Mindset for Design Verification and Post-Silicon Lab Validation

Verification and validation of an Application-Specific Integrated Circuit (ASIC) are closely related concepts, but they differ fundamentally in their objectives and, more importantly, how they are approached.

"We do not see the things as they are, rather we see the things as we are" famous words said by Anaïs Nin (a Franco-American novelist) and they hold true here. And hence, we must change the approach when we verify the design as compared to when we validate it in the lab, even though we aim to run the same or similar test cases on the design. The process is different, so are the tools. Both activities have their limitations and challenges, and in a harmonious way they complement each other.

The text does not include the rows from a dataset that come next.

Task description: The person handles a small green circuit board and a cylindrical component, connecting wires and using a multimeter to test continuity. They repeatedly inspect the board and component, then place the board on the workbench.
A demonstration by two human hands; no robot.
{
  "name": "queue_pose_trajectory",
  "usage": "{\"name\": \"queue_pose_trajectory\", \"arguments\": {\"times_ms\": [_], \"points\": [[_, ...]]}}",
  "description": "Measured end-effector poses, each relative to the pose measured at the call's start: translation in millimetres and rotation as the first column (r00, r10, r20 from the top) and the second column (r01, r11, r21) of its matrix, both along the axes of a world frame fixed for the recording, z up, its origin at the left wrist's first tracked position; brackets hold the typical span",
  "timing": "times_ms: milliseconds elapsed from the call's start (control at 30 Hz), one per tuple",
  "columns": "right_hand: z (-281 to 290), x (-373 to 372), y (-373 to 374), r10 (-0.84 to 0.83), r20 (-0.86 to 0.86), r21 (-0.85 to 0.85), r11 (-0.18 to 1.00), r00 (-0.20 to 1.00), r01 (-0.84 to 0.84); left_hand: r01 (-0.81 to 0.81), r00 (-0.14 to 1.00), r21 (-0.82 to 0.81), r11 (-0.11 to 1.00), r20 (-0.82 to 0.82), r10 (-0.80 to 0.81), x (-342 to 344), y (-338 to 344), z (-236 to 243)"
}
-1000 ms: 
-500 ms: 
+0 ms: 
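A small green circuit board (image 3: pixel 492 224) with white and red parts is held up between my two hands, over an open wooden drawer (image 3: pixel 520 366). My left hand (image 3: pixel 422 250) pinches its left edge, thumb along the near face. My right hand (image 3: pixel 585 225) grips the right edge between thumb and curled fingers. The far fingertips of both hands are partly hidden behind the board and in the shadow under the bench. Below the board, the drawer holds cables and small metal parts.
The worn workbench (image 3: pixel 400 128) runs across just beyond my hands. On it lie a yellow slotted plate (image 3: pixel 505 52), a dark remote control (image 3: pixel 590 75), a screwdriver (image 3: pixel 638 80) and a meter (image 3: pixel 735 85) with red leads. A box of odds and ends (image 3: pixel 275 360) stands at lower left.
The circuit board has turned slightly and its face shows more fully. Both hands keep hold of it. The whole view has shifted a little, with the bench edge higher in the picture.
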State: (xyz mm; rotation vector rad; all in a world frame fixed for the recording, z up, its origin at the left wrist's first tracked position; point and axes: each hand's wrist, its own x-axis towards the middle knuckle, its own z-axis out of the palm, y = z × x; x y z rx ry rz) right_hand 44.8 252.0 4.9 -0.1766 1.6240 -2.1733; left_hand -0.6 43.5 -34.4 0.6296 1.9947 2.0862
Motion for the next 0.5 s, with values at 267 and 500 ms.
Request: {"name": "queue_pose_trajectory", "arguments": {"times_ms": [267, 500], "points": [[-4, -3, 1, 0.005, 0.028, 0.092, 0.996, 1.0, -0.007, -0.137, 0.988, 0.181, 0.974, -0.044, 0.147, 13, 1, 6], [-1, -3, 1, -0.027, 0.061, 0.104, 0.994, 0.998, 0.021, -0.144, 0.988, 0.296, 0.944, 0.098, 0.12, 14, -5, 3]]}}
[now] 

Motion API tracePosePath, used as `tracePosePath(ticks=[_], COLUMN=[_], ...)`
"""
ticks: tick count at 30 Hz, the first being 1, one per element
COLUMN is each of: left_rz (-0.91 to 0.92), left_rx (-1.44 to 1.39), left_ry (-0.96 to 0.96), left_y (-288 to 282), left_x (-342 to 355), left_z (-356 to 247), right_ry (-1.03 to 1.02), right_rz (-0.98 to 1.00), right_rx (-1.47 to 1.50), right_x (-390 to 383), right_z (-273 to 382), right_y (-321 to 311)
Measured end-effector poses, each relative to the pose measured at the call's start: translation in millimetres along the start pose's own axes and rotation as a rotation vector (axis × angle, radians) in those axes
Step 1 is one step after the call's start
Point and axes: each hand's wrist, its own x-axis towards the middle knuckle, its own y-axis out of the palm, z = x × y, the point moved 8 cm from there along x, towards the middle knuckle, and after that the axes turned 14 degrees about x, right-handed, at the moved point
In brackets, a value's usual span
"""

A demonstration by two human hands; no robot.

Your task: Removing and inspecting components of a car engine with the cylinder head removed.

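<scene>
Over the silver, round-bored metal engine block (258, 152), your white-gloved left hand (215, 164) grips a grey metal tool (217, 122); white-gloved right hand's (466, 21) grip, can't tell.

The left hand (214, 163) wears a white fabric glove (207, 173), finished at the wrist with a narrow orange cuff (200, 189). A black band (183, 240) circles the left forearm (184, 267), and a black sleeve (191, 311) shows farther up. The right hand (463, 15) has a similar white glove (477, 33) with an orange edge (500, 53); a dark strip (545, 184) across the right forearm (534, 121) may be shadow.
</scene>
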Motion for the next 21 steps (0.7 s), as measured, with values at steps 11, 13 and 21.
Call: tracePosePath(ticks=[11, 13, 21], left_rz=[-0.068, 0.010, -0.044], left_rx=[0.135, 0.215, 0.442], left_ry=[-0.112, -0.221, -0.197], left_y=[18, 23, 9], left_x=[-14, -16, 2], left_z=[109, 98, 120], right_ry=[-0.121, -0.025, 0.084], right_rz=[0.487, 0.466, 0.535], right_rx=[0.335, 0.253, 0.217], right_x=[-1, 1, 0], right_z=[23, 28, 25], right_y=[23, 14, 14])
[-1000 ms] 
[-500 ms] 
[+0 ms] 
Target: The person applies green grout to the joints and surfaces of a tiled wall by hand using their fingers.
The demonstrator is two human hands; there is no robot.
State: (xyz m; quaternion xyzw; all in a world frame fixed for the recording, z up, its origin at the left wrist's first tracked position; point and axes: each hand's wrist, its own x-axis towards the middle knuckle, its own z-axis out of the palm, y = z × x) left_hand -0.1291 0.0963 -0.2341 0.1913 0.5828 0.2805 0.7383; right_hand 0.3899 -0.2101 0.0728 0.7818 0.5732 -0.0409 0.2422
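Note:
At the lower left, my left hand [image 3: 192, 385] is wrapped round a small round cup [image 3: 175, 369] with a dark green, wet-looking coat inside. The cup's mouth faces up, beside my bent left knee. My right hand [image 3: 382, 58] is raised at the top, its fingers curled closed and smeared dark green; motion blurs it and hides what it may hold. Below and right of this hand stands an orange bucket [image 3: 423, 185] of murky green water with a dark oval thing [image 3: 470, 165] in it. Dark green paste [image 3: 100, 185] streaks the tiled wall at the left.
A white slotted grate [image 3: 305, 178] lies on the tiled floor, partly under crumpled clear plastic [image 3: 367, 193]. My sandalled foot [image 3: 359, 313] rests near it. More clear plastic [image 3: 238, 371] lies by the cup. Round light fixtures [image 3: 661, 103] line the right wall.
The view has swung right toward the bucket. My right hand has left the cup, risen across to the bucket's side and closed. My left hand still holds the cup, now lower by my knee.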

Functional verification focuses on getting all the logical bugs flushed out of the Register Transfer Level (RTL)design by verifying exhaustive combinations of scenarios using test case simulations, checkers, and coverage at a prefabrication abstraction level. The intent is to verify all the possible combinations of scenarios and test cases exhaustively at a block, subsystem, and system-level to ensure robust logical implementation of the chip, so there is no need for re-spin later. Exhaustive checks at each time stamp are expected as that is the stage where an engineer has full accessibility into the state of the design.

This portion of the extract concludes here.